▸ **TASK OBJECTIVE**
Stop after the line containing "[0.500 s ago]"; retype every line of the data before it exactly, starting from the first.

'''

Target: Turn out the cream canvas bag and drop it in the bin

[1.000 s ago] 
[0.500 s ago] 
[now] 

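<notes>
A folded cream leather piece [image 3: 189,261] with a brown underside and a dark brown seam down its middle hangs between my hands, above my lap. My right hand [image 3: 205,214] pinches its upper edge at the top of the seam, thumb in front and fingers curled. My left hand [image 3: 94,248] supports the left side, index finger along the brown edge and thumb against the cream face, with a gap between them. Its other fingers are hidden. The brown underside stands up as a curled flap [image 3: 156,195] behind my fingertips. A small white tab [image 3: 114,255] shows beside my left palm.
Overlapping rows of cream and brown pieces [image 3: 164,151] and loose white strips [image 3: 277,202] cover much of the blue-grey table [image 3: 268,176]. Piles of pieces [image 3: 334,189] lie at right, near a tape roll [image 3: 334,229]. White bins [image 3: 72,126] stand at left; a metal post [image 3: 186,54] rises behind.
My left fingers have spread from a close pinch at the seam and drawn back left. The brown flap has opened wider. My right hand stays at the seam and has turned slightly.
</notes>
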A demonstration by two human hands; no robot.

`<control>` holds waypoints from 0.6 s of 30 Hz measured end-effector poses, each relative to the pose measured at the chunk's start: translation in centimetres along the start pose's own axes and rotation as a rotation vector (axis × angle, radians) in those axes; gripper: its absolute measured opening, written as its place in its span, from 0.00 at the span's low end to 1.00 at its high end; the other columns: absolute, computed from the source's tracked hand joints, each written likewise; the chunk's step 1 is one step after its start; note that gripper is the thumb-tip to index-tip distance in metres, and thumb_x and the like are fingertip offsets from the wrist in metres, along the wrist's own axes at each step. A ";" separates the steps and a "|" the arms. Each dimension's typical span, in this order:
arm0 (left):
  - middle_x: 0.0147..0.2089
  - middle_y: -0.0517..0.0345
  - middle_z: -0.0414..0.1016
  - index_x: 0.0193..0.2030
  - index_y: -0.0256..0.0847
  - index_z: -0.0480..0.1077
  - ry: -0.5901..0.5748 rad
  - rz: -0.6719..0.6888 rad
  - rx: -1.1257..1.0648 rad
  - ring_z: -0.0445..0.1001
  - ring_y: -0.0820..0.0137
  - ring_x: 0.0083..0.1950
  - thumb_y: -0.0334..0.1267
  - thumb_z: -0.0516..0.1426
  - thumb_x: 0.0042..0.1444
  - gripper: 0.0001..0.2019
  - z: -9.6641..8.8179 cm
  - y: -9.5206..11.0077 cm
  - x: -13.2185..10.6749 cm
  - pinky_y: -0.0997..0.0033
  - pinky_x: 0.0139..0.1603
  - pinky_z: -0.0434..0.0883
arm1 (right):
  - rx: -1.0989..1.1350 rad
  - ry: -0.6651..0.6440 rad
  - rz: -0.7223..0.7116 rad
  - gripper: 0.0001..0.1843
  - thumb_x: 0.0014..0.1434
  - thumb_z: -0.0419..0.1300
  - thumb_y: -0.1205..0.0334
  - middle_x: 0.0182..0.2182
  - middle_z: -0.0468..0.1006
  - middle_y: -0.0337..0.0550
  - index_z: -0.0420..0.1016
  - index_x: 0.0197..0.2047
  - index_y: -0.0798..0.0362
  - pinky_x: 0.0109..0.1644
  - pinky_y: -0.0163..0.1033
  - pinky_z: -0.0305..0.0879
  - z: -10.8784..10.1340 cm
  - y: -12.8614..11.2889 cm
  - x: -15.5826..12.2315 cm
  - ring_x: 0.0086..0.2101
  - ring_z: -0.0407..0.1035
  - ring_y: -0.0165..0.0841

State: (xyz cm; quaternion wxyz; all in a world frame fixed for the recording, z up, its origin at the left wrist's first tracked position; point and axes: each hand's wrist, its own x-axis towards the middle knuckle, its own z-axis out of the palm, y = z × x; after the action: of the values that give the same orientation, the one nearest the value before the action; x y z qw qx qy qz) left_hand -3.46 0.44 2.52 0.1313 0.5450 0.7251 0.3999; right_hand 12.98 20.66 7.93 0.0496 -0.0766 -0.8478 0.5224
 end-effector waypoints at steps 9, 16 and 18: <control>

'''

▸ **REPLY**
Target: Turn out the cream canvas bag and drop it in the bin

[1.000 s ago] 
[0.500 s ago] 

The response above is complete.